简幼之没多解释,只道一句,“届时,整个森褚国都要为沧岂国的世子爷陪葬!”
武鸣确实野心勃勃,但他不过是个半吊子,并没有足够战胜沧岂国宗亲王之怒的本事。
“姑娘……”春华还想说什么,她伸手做出挽留的动作,但简幼之没有再答复她,径直入了人群,春华只能喟叹一声,紧跟其后。
亲王府门口,一着装干净却头发花白的老人听附耳在旁的人说了两句,转而眸光一凛,表情分外严肃道,“什么?全跑了?”
他声音不大,正好被故意用趔趄姿态挤出人群的简幼之听见。
简幼之抿了抿唇,听了那书生模样的青年解释过后,又听到人群中许多的闲言碎语,也明白到底发生了什么。
她整理了一下裙摆,端着大家闺秀的莲步上前,站定在老人面前,“我可以冲喜。”
老人闻言,立即看向简幼之,面前姑娘生得清秀好看,与后头的人群相比犹如一道光,叫那后头的围观群众皆黯然失色。
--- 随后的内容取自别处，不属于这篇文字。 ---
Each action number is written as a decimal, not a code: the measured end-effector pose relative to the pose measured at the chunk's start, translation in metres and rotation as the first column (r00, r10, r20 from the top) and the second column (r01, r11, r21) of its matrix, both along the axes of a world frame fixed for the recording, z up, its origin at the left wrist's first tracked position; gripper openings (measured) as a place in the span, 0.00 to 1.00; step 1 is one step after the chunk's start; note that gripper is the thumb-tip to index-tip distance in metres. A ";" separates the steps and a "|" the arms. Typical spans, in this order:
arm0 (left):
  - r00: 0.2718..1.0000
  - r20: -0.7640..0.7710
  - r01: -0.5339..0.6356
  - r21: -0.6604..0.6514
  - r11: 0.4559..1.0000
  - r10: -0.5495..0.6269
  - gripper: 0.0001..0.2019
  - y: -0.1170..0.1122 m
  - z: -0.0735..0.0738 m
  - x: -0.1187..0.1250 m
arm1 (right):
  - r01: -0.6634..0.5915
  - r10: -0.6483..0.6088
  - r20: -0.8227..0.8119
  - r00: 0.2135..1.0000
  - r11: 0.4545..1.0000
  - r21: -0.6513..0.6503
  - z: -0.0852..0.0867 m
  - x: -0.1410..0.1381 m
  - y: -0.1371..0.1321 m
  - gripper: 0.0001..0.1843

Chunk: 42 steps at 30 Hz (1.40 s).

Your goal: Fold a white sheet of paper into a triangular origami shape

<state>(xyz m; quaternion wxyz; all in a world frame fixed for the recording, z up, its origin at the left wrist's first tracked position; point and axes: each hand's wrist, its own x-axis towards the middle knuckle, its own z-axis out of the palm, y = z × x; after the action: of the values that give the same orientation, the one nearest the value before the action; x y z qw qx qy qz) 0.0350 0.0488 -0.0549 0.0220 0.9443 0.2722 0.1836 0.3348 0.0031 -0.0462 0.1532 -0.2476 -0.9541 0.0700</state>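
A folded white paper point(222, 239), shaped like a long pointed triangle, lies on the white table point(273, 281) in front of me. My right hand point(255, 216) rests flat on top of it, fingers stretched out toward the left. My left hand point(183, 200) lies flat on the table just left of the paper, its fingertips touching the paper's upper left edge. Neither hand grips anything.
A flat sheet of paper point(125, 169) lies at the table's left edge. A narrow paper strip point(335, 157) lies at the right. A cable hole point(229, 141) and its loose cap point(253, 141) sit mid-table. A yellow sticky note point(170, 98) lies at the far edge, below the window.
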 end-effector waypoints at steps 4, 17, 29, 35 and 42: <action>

但老人不免蹙眉,“姑娘莫要开亲王府的玩笑,小心蹲了大狱。”
若是平常人,定会被老人威吓走,可简幼之是铁了心的,她抿唇一笑,故作不谙世事道,“贵府不是差一个冲喜的姑娘吗?我可以试试。”
“这……”老人有点为难,但转而又朝人群看了眼,侧身做出请的姿势,“还请姑娘里面请!”
简幼之微微点头,又朝春华看了一眼,春华立即走至她的身侧,紧跟简幼之进了亲王府。
人群中顿时沸腾,那个书生模样的青年瞠目道,“那个姑娘,怎的如此看不开?”
“怕是没听明白你的警醒,想要拿亲王府的权势做靠山吧!不过是见钱眼开的小娘子而已。”
别说围观群众这般想了,就连宗亲王魏恒也是这般想的,所以看着堂下的两个姑娘,眼中有说不尽的厌恶,甚至用不言不语的威严,震慑着两个姑娘。